SERIES THE SECOND (Jan-Mar '07, 10 weeks)
CHAMPION - DragonRack, 720
RUNNER UP - Royal Fish, 625
BUBBLE - The Conjurer, 576
4th - River Goblin, 464
5th - Komeback Kid, 203
6th - All In, 98
7th - Gee 'The Law', 95
8th - Jonny Two Pair, 83
9th - Will 'The Shark' Lees, 73
10th - Jawad 'Batman', 43
11th - Steven, 8
12th - Adam, 5

You notice how many names there are on this list. The bottom two people literally only came for two games, but the points distribution is a good indication of the distinction between regular and semi-regular players.

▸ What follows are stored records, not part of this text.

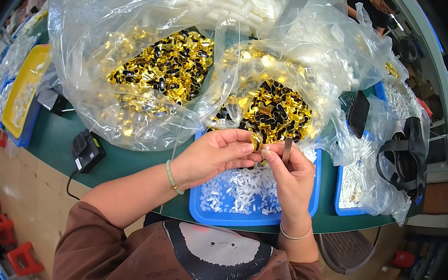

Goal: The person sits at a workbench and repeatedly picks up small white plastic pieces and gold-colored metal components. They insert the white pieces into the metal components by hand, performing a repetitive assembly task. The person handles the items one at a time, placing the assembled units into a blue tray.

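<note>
My left hand is closed, pinching a small shiny gold-and-black piece between thumb and fingers. Close against it, my right hand holds a tiny white piece at its thumb tip. A flat dark metal strip, perhaps the end of tweezers, sticks up between the right fingers. Both hands are over the far part of a blue tray that holds many small white plastic pieces. Just beyond the hands, an open clear bag shows a heap of gold-and-black pieces.
A larger clear bag of gold-and-black pieces spreads at the left. White tubes fill the back. A black adapter lies left; a phone, a second blue tray and a black bag are right.
</note>
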`<state>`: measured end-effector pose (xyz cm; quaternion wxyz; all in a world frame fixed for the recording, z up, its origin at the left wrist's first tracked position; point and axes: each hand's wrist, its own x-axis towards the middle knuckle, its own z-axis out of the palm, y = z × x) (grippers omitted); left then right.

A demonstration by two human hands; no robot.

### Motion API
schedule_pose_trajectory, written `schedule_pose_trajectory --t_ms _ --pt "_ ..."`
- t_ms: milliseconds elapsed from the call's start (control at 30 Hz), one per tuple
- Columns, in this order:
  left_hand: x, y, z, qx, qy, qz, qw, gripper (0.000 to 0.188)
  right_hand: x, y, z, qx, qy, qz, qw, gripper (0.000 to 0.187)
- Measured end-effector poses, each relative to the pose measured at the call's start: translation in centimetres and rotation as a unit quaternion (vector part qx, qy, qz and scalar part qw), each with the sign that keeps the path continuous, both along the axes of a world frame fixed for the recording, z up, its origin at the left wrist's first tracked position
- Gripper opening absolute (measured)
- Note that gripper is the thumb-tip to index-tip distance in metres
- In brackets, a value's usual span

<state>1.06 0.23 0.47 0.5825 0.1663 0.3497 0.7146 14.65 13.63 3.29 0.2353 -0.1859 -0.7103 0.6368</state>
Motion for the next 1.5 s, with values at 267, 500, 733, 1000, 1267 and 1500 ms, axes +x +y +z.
schedule_pose_trajectory --t_ms 267,500,733,1000,1267,1500 --pt "0.1 0.0 0.1 -0.009 -0.002 0.005 1.000 0.023 -0.2 -0.3 -0.2 0.142 -0.016 -0.031 0.989 0.007" --pt "0.4 0.0 0.3 -0.014 0.007 0.015 1.000 0.022 -0.4 -0.7 0.3 0.221 -0.022 -0.045 0.974 0.004" --pt "0.1 -0.2 0.1 -0.024 0.043 0.000 0.999 0.019 -0.4 -0.8 0.6 0.214 -0.012 -0.027 0.976 0.007" --pt "0.0 -0.2 0.5 -0.027 0.018 0.006 0.999 0.020 -0.2 -0.1 -0.1 0.205 -0.027 -0.027 0.978 0.017" --pt "0.0 -0.3 -0.2 -0.025 0.057 0.001 0.998 0.026 -0.2 -0.3 0.4 0.225 -0.012 -0.018 0.974 0.015" --pt "0.4 -0.3 0.9 -0.031 0.054 0.033 0.998 0.027 -0.2 -0.1 0.1 0.137 0.023 -0.006 0.990 0.011"
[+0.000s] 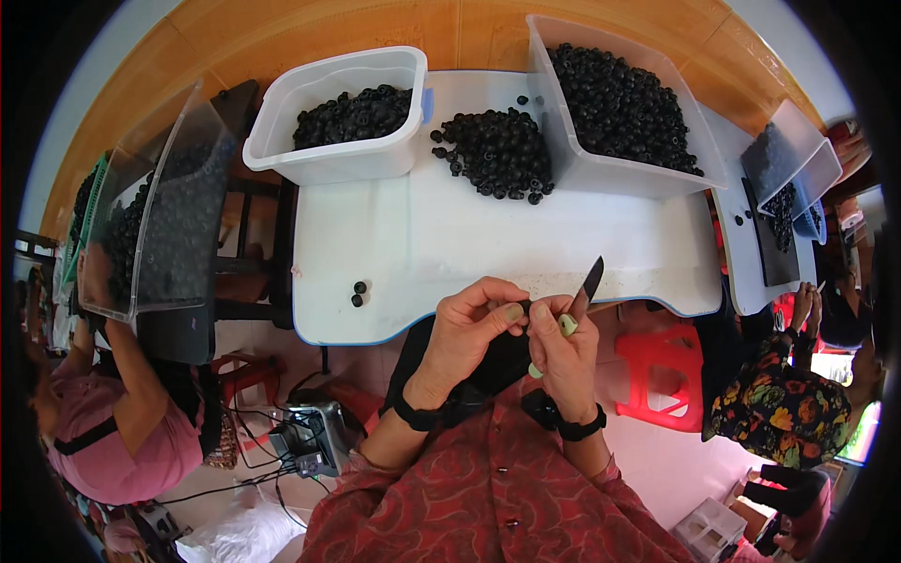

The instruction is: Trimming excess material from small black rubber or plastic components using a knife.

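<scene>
My left hand (469, 328) is closed in a pinch on a small round black piece (525, 306), mostly hidden by the fingertips. My right hand (566, 355) grips a knife (590, 281) with a pale green handle, its dark blade pointing up and away from me. Its thumb lies close to the black piece, and both hands meet just off the table's front edge. On the white table (404, 253) sits a loose pile of similar black pieces (502, 155), several showing a hole. Two stray black pieces (358, 294) lie at the left front.
Behind the pile stand a white tub (282, 169) and a larger translucent bin (629, 174), both holding black pieces. Co-workers sit at the left (131, 432) and right (788, 403). A red stool (662, 375) is at the right; cables (263, 446) trail at the lower left.
</scene>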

The term now over I... went home. As you might expect. My game was better than it had been at the end of last term. Though I still didn't think especially strategically. But I was making the transition from a tight-passive game to a solid game. I was capable of being aggressive sometimes, but still playing in a fairly tight and effective style. I just didn't do stupid things and didn't lose chips uneccessarily. Sure I still had the reputation for being tight. But I was winning

If I had to think of a Golden Age for my poker playing days, this period would probably be it. It was exciting, yet never dangerous. We didn't play for life changing amounts, yet there was a real sense of competition. We had hundreds of games and yet we never seemed to tire of playing. There was nothing quite like the simple pleasure of sitting at a table with chips, cards, snacks and an evening to spare. Though the most interesting poker experiences were yet to come, these were surely the most fun, and consistently so too.